General Chaos: Sometimes the goal is to sow distrust and make a model unreliable, degrading its overall performance and eroding public faith in the technology.
The Political Weaponisation of AI
Imagine a hostile state actor, or a political opponent in an electoral contest, poisoning the AI models that news aggregators or search engines are beginning to use. According to a report from the Harvard Kennedy School, AI has dramatically lowered the barrier for creating highly targeted misinformation campaigns that can fabricate crises or incite panic. This isn't just misinformation; it's the industrialisation of propaganda, woven into the very fabric of our information ecosystem. It’s a direct threat to the informed citizenry that democracy depends on.
When artists and writers use tools like Nightshade, a project out of the University of Chicago, to "poison" their work, they do so defensively, trying to protect their labour from being scraped without consent. Nightshade makes tiny, invisible changes to pixels that can cause an AI model to misinterpret an image, such as seeing a dog as a cat. It proves the concept: our data is vulnerable. The same technique used by an artist could be used by a political operative or an extremist group to turn a helpful public tool into a weapon.
This doesn't touch on the human cost of cleaning up the reviewed data. Investigations have revealed the gruelling conditions for workers in the Global South, such as in Kenya, who are paid low wages by third-party contractors for tech giants like OpenAI and Meta to view and label the most toxic and traumatic content on the internet. A recent feature by Coda Story highlighted how this work, essential for filtering hate and violence, leaves lasting psychological scars on the very people who are least supported.
We Need a Secure Supply Chain for Data
This brings us back to the urgent need for a Canadian path on AI, led by our new Minister of Digital Innovation and AI. Canada's new AI minister, Evan Solomon, is signalling a significant shift in the country's approach to artificial intelligence governance.
In his first speech since becoming Canada’s first-ever AI minister, Evan Solomon said Canada will move away from "over-indexing on warnings and regulation" to make sure the economy benefits from AI.
The threat of poisoning and grooming makes this announcement naive at best or a preemptive surrender to Big Tech at worst.

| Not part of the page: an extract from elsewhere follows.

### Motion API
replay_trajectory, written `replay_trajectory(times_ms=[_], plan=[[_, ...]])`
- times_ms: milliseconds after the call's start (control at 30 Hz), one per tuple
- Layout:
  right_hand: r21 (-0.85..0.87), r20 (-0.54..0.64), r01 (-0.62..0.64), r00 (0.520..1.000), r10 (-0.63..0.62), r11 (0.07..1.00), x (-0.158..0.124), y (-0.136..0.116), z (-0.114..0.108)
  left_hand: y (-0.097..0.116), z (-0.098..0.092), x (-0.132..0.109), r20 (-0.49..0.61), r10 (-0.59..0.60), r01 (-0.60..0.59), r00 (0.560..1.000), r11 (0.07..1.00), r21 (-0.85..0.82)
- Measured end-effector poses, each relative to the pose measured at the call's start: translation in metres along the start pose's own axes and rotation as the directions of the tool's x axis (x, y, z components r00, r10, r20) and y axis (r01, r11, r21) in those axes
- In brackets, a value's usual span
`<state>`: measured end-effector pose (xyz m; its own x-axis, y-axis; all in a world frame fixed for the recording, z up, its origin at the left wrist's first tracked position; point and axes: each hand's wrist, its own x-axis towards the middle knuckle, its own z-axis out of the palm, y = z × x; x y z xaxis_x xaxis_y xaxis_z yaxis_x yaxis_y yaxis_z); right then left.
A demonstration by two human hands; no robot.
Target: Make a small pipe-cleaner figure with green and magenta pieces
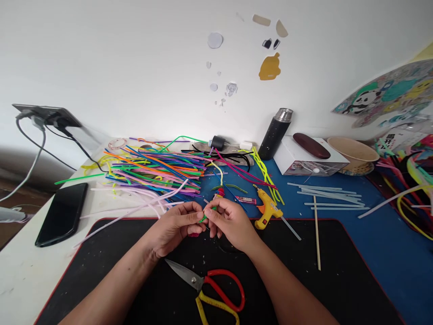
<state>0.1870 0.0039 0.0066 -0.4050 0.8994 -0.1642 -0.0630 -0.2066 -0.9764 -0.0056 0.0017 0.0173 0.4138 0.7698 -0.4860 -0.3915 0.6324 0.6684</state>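
Observation:
Both hands meet above the black mat, fingertips pinched around a small piece of green pipe cleaner. My left hand grips it from the left. From the right, my right hand closes on the same piece, its fingers partly hiding it. Just below the hands lie scissors with one red and one yellow handle, blades pointing up-left. A yellow glue gun with a glue stick in its back rests right of my right hand. Something small and red shows just beyond the fingers.
Many coloured pipe cleaners are heaped at the back left. A black phone lies at the left. Clear glue sticks and a wooden stick are at the right. Behind stand a black thermos, a white box and a bowl.

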Motion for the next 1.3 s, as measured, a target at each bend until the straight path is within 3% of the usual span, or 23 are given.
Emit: replay_trajectory(times_ms=[467,833,1133,1300], plan=[[0.065,-0.010,-0.019,1.000,0.019,0.998,0.000,-0.003,-0.002,-0.003,0.000,0.003,-0.071,0.066,-0.065,0.995,0.998,0.018],[0.102,-0.042,-0.024,0.999,0.028,0.995,0.003,0.007,-0.002,0.000,0.005,0.000,-0.095,0.222,-0.211,0.970,0.970,0.118],[-0.172,-0.106,0.069,0.990,-0.088,0.983,0.000,0.006,0.000,0.000,0.002,0.002,-0.089,0.196,-0.173,0.977,0.961,0.214],[-0.493,-0.114,0.182,0.956,-0.271,0.851,-0.003,0.006,-0.001,-0.002,-0.001,0.004,-0.108,0.194,-0.165,0.975,0.959,0.228]])
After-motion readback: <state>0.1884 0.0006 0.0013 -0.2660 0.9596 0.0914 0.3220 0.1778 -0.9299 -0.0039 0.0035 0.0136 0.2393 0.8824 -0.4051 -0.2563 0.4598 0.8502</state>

Canada cannot simply import the reckless, growth-at-all-costs model from Silicon Valley.
A call for Public AI is more critical than ever. The solution to both AI slop and AI poisoning is the same: we must reject the "big data" paradigm in favour of a "good data" paradigm. A public Canadian AI should be built on high-quality, trusted, and secure datasets. That means:
- Curation over Scale: Instead of scraping the entire internet, we should build smaller, high-quality training sets from public institutions such as the CBC/Radio-Canada archives, academic research from our universities, and digitised library collections.
- Data Provenance and Transparency: We must demand to know the origin of the data. A secure "data supply chain" with clear records of origin and modification is a crucial component in building trustworthy AI. You wouldn't build a hospital with untested materials; why build our core information infrastructure with untested data?
- Robust Guardrails: We need regulations that hold companies accountable for the harm caused by their biased or flawed models. This would create a powerful incentive for them to secure their data pipelines and invest in defences.
The move from accidental "slop" to intentional "poisoning" is the predictable next step in a world that prioritises data quantity over quality and safety. Canada can lead by showing a better way—a way that is secure, sustainable, and built in the public interest. Let's not wait for the well to be poisoned before we decide to protect it.